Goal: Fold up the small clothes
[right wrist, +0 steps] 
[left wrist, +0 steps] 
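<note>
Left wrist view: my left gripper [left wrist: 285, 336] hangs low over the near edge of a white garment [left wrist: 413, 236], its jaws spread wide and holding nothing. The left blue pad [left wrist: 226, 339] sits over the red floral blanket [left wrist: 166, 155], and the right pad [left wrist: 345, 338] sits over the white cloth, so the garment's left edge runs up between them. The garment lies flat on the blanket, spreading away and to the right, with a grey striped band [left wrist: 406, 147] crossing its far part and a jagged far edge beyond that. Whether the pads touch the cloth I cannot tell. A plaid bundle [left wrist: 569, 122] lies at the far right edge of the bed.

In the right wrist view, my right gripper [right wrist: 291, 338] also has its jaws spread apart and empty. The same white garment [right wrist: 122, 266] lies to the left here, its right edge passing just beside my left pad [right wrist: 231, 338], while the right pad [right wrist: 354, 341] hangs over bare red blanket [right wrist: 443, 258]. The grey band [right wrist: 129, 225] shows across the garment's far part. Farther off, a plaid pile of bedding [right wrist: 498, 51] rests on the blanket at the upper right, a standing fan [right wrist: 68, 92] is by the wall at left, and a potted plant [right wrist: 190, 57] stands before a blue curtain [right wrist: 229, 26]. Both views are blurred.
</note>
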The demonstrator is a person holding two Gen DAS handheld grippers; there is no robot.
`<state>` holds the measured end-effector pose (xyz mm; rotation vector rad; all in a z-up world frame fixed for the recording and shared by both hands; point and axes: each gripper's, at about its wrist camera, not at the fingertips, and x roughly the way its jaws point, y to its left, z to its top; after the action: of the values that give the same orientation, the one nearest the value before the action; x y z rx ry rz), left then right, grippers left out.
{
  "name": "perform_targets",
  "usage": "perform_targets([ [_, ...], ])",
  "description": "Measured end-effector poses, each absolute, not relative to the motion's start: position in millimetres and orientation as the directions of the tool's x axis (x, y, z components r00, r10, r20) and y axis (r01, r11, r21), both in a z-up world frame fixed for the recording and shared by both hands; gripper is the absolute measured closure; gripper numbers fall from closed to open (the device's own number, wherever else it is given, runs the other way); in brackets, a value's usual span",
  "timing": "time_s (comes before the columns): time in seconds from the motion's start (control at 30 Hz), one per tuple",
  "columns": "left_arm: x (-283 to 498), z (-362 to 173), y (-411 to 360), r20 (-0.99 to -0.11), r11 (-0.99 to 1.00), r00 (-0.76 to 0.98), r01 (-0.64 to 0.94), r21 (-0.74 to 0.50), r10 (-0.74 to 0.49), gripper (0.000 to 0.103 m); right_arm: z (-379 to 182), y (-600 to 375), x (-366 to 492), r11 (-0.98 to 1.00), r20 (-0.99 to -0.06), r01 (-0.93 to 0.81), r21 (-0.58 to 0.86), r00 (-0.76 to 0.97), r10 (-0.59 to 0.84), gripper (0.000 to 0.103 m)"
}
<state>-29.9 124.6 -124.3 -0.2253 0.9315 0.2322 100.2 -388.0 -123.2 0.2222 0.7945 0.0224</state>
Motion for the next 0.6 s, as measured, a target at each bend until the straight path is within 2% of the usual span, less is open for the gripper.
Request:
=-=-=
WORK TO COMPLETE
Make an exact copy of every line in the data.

SOLUTION FOR THIS PROBLEM
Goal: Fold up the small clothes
[right wrist, +0 steps] 
[left wrist, +0 steps] 
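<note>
Left wrist view: my left gripper [left wrist: 285, 336] hangs low over the near edge of a white garment [left wrist: 413, 236], its jaws spread wide and holding nothing. The left blue pad [left wrist: 226, 339] sits over the red floral blanket [left wrist: 166, 155], and the right pad [left wrist: 345, 338] sits over the white cloth, so the garment's left edge runs up between them. The garment lies flat on the blanket, spreading away and to the right, with a grey striped band [left wrist: 406, 147] crossing its far part and a jagged far edge beyond that. Whether the pads touch the cloth I cannot tell. A plaid bundle [left wrist: 569, 122] lies at the far right edge of the bed.

In the right wrist view, my right gripper [right wrist: 291, 338] also has its jaws spread apart and empty. The same white garment [right wrist: 122, 266] lies to the left here, its right edge passing just beside my left pad [right wrist: 231, 338], while the right pad [right wrist: 354, 341] hangs over bare red blanket [right wrist: 443, 258]. The grey band [right wrist: 129, 225] shows across the garment's far part. Farther off, a plaid pile of bedding [right wrist: 498, 51] rests on the blanket at the upper right, a standing fan [right wrist: 68, 92] is by the wall at left, and a potted plant [right wrist: 190, 57] stands before a blue curtain [right wrist: 229, 26]. Both views are blurred.
</note>
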The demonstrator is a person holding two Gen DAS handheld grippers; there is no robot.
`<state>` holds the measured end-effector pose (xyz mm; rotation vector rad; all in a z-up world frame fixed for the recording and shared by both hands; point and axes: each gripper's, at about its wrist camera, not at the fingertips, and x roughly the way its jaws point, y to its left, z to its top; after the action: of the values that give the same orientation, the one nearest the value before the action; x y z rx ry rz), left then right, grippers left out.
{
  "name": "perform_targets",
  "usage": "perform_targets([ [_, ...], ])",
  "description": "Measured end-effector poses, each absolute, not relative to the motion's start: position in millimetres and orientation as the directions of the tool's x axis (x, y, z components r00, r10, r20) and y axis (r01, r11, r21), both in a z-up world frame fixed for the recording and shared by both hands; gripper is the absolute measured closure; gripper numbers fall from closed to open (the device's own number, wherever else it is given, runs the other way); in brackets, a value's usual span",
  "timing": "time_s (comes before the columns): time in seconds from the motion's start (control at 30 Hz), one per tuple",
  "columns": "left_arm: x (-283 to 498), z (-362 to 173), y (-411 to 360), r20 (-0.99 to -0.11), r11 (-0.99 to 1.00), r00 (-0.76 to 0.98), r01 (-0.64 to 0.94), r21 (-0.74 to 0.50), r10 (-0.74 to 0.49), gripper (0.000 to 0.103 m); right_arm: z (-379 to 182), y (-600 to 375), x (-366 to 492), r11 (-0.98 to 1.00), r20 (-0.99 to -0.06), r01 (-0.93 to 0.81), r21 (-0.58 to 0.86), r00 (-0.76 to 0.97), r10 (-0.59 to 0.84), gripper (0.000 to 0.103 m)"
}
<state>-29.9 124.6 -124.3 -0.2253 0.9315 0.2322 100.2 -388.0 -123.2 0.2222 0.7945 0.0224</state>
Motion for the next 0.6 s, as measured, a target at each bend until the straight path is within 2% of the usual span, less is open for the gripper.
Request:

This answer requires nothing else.